**Your instructions**
Within the listing that follows, reproduce exactly the lines starting at the line with "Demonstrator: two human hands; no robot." and ending at the line with "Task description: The", inclusive, and only those. Pictures are dropped.

Dataset excerpt START

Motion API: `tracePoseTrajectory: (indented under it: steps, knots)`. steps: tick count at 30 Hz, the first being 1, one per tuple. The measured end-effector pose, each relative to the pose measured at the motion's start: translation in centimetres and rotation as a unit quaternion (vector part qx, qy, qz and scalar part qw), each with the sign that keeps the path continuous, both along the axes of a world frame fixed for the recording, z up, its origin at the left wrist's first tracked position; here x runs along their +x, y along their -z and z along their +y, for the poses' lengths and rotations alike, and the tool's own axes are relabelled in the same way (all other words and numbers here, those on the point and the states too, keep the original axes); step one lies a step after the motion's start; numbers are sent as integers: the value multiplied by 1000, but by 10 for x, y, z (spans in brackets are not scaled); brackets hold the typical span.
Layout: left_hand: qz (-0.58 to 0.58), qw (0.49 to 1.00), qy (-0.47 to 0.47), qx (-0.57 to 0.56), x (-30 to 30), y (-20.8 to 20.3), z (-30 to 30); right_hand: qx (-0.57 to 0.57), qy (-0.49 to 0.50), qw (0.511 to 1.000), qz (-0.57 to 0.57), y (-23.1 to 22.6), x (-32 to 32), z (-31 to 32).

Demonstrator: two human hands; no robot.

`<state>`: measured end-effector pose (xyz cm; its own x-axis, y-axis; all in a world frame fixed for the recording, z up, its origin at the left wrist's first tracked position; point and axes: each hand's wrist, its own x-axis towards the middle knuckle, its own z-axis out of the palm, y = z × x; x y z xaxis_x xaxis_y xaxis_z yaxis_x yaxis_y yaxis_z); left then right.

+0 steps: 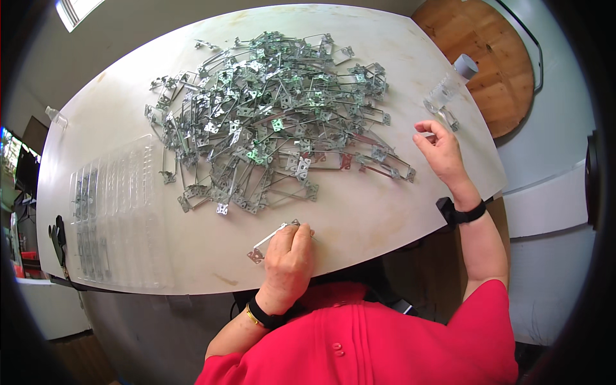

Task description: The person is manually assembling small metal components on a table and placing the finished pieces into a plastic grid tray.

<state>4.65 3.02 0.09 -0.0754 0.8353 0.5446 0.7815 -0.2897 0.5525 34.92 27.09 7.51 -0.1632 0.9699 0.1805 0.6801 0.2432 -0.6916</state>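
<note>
Here, the left hand (288,262) clasps a bracket (256,255), the right hand (443,154) half-curled.

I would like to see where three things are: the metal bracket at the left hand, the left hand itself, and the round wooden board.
Metal bracket (255,256): head view, on its near end plate.
Left hand (289,260): head view, back of the hand.
Round wooden board (489,70): head view, flat face.

Red pleated shirt (410,346) — short sleeves (487,314), black wristbands (470,214), gold bracelet (253,315).
</note>
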Motion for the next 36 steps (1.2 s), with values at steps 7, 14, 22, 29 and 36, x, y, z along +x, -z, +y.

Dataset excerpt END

**Exercise output**
Demonstrator: two human hands; no robot.

`<state>`: measured end-effector pose (xyz cm; its own x-axis, y-axis; all in a world frame fixed for the recording, z up, its origin at the left wrist's first tracked position; point and axes: each hand's wrist, its own x-axis towards the middle knuckle, its own z-axis out of the palm, y = z × x; x y z xaxis_x xaxis_y xaxis_z yaxis_x yaxis_y yaxis_z); left then right.

+0 steps: 

Task description: The person is manually assembling small metal components on a table and placing the finished pieces into a plastic grid tray.

The reply is now complete.